Ouvriers du luxe dans la misère
Une délégation de travailleurs d’un sous-traitant italien de Montblanc est venue à Genève dénoncer la sous-enchère dont ils sont victimes.
Ils sont venus de loin pour dire leur désarroi. Ils, ce sont des ouvriers de deux entreprises sous-traitantes de la marque de luxe Montblanc, qui appartient au groupe Richemont.
En Italie, dans les faubourgs de Florence, ces travailleurs Pakistanais, Indiens ou Sri lankais ont, pour la plupart, œuvré à la manufacture de «sacs vendus ensuite plus de 1000 francs dans les boutiques», affirme Luca Toscano, du syndicat Sudd Cobas. «La marque vend le made in Italy comme une garantie d’éthique et de responsabilité sociale, mais c’est une fausse image», dénonce le syndicaliste italien.
Le 11 septembre, prenant la parole durant une manifestation organisée avec les syndicats genevois devant la boutique de Montblanc, il a détaillé «des journées allant jusqu’à 12 heures, des semaines de 6, voire 7 jours de travail, pour un salaire de 900 euros par mois».

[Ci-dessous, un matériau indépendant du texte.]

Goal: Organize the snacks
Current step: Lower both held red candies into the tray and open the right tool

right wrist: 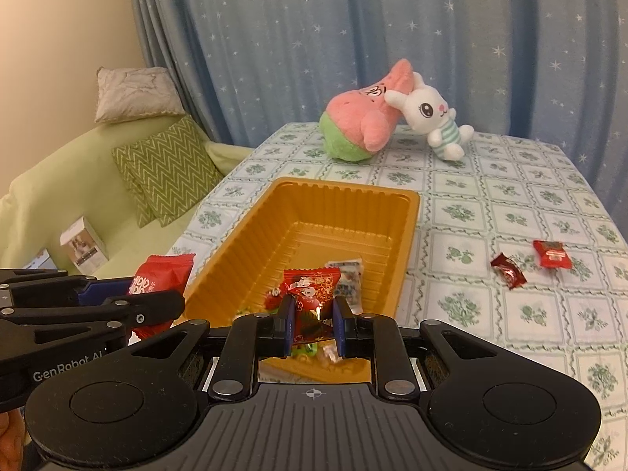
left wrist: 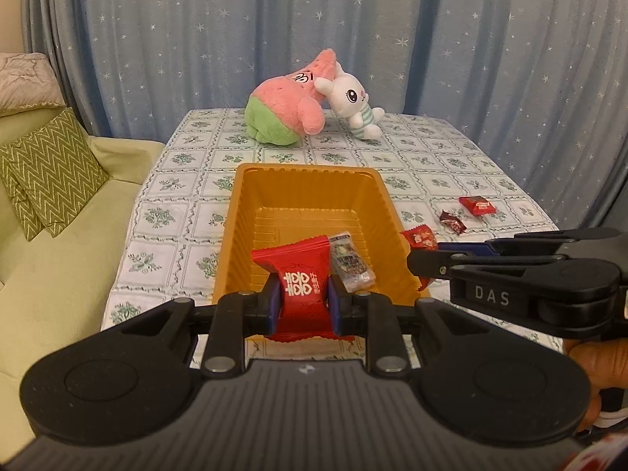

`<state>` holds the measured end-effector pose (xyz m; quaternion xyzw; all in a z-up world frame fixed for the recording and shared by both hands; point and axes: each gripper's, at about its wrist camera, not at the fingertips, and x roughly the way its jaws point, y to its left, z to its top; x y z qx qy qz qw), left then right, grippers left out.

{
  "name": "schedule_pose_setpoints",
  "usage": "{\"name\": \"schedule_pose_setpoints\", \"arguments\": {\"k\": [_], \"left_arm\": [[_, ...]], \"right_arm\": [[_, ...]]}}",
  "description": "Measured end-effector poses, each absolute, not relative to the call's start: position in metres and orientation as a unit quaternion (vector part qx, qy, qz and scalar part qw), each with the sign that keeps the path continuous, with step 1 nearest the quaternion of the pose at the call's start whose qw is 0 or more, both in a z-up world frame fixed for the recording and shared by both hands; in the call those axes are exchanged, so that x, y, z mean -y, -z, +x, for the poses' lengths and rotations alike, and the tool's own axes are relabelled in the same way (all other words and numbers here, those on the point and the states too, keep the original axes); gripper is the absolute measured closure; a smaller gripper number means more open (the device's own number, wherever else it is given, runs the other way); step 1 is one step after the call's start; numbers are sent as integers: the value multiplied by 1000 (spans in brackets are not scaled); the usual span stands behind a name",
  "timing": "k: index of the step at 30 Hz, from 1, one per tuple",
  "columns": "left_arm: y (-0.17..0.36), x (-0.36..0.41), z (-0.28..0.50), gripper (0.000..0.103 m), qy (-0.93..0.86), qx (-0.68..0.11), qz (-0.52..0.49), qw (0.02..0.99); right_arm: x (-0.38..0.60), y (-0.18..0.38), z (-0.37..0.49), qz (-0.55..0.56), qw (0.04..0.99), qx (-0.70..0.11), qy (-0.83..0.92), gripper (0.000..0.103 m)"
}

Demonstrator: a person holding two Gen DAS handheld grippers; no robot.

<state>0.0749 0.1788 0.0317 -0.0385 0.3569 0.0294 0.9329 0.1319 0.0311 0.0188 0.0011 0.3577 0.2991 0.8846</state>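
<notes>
A flower-patterned tablecloth (left wrist: 431, 157) covers the table; a gold plastic tray (right wrist: 404, 235) sits on it, a clear-wrapped snack (right wrist: 347, 282) inside; the left gripper (left wrist: 304, 300) is clamped on a red double-happiness candy (left wrist: 300, 278) above the tray's near end; the right gripper (right wrist: 313, 324) pinches a red patterned candy (right wrist: 312, 286) over the tray; a dark red candy (right wrist: 508, 271) and a bright red candy (right wrist: 551, 254) lie on the cloth, well right of the tray.

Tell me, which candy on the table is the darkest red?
The twisted-end candy lying left of the brighter red square packet. It is maroon and crinkly; the other candies are bright red or clear.
</notes>
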Motion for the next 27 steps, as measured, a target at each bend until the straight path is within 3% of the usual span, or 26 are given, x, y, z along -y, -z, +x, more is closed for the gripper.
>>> {"name": "schedule_pose_setpoints", "arguments": {"k": [27], "left_arm": [[-9,-213,168,81,-9,-384,-7,923]], "right_arm": [[-65,8,224,-3,874,-388,-294,83]]}}
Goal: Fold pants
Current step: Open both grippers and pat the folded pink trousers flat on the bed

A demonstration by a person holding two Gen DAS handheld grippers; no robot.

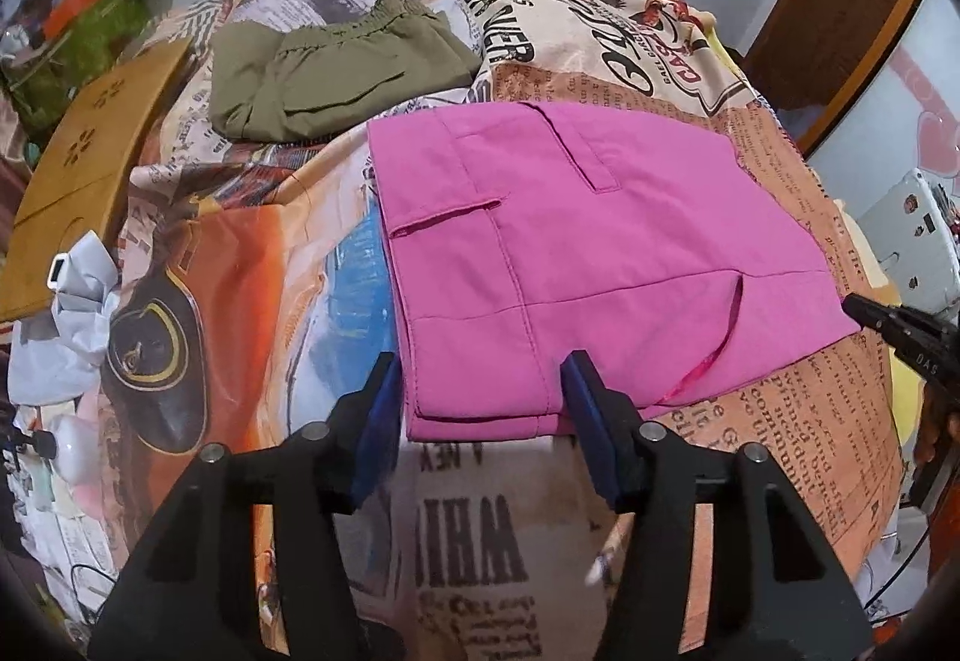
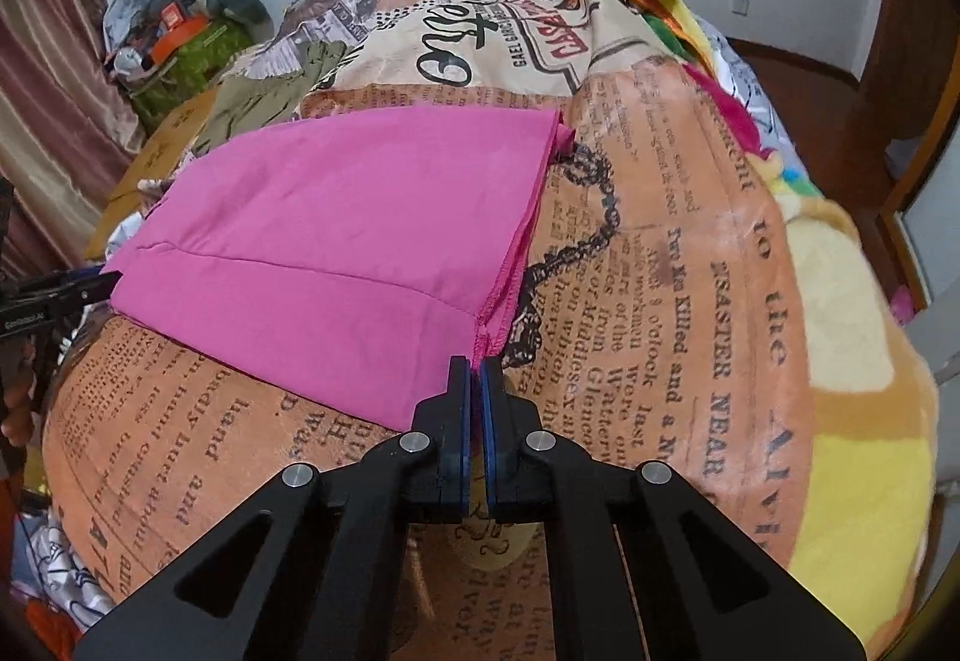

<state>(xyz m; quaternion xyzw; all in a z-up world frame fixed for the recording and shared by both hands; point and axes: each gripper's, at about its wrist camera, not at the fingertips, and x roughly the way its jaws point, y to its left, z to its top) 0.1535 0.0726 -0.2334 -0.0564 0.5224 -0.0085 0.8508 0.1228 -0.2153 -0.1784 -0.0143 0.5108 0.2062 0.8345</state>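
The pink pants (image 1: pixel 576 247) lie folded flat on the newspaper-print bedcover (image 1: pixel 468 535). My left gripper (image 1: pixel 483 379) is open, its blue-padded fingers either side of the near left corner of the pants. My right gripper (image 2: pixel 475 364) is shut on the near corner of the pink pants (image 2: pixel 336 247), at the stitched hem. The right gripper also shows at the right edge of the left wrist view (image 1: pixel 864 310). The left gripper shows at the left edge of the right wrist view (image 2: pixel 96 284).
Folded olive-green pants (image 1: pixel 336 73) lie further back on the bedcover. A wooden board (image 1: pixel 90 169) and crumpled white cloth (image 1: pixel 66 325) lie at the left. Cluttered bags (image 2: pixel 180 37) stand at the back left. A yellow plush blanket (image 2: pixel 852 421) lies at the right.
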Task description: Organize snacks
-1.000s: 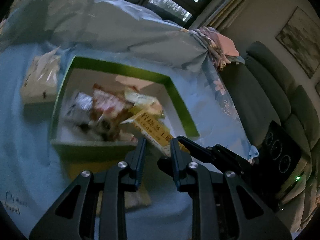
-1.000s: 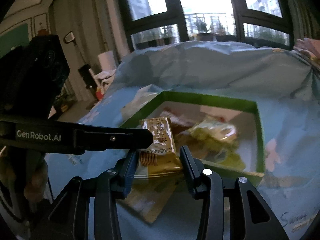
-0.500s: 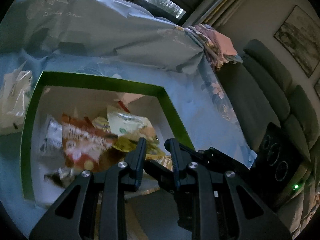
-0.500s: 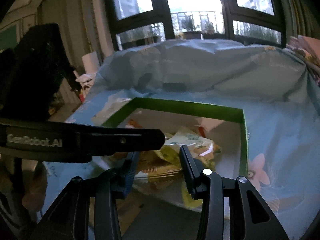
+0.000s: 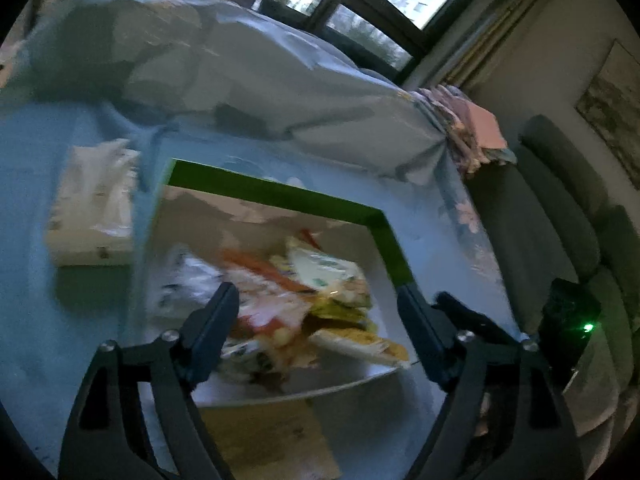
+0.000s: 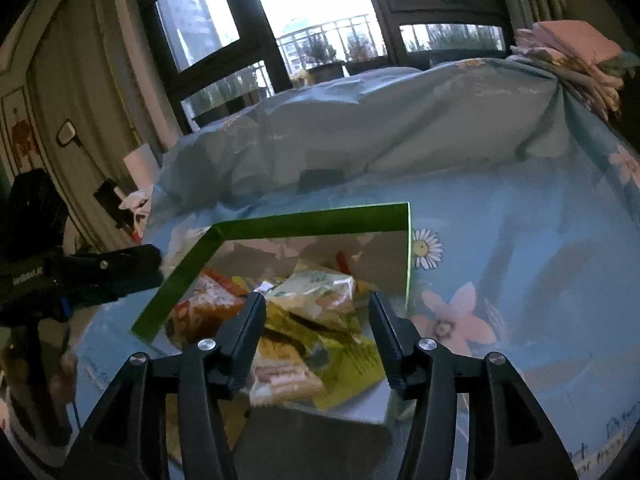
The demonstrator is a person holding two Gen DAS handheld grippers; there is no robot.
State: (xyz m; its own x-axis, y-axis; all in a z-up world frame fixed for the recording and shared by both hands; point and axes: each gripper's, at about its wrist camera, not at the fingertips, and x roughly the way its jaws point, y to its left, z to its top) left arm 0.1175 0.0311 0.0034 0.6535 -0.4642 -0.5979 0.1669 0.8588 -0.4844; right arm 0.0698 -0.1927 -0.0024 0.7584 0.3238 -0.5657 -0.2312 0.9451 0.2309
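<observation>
Left gripper (image 5: 316,300): jaws are seen opening, spread wide; nothing is pinched.
Right gripper (image 6: 316,304): jaws are seen opening above the pile; no packet is pressed.
Snack packets (image 6: 312,308): heaped inside the green-rimmed box (image 6: 316,218).
Box: set on the blue floral cloth (image 6: 520,248).
Tissue pack (image 5: 96,208): placed just beside the box.

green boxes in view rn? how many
1. The green-rimmed box sits open on the blue floral cloth, just ahead of both tools, with a pile of snack packets inside. A tissue box stands to its left, but it is pale, not green.
</observation>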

Ces conditions, les ouvriers ont réussi à les améliorer en février 2023 en se syndiquant, a-t-il poursuivi. Un bien pour un mal, puisque dans la foulée «Montblanc a décidé de ne plus travailler avec ces sous-traitants. Les usines ont fermé définitivement en décembre et les ouvriers ont perdu leur emploi.»
«Shame in Italy»
«Montblanc a simplement expliqué travailler désormais avec une autre entreprise, dans la région, cahier des charges oblige, mais assurément avec de mauvaises conditions de travail. On déplace la production là où il y a de nouveaux esclaves à exploiter.»
Pour le syndicaliste, c’est d’autant plus scandaleux que le coût des avancées sociales obtenues dans l’usine fermée s’élève à «40% du prix de fabrication, soit 30 euros pour un sac qui sera vendu plus de 1000 en magasin». Il assure que les employés sont aujourd’hui dans une impasse. Trouver un nouveau travail, c’est accepter un retour en arrière en termes d’acquis sociaux. «La globalisation, ce n’est pas uniquement des usines en Asie du Sud-Est, ce sont aussi des ouvriers immigrés en Italie.»
Une quinzaine des septante personnes licenciées ont fait le déplacement à Genève pour protester devant le siège de Richemont et pour alerter les actionnaires à l’occasion de l’assemblée générale.
Leur slogan? «Shame in Italy» (honte en Italie), plutôt que «Made in Italy». Le syndicaliste assure que depuis la dénonciation du cas en mars, Richemont n’a pas démenti les accusations portées par le syndicat. «Nous voulons aller au tribunal pour pouvoir démontrer que ce que nous affirmons est vrai!»
Contacté, le groupe Richemont n’a pas répondu à notre sollicitation dans le délai imparti.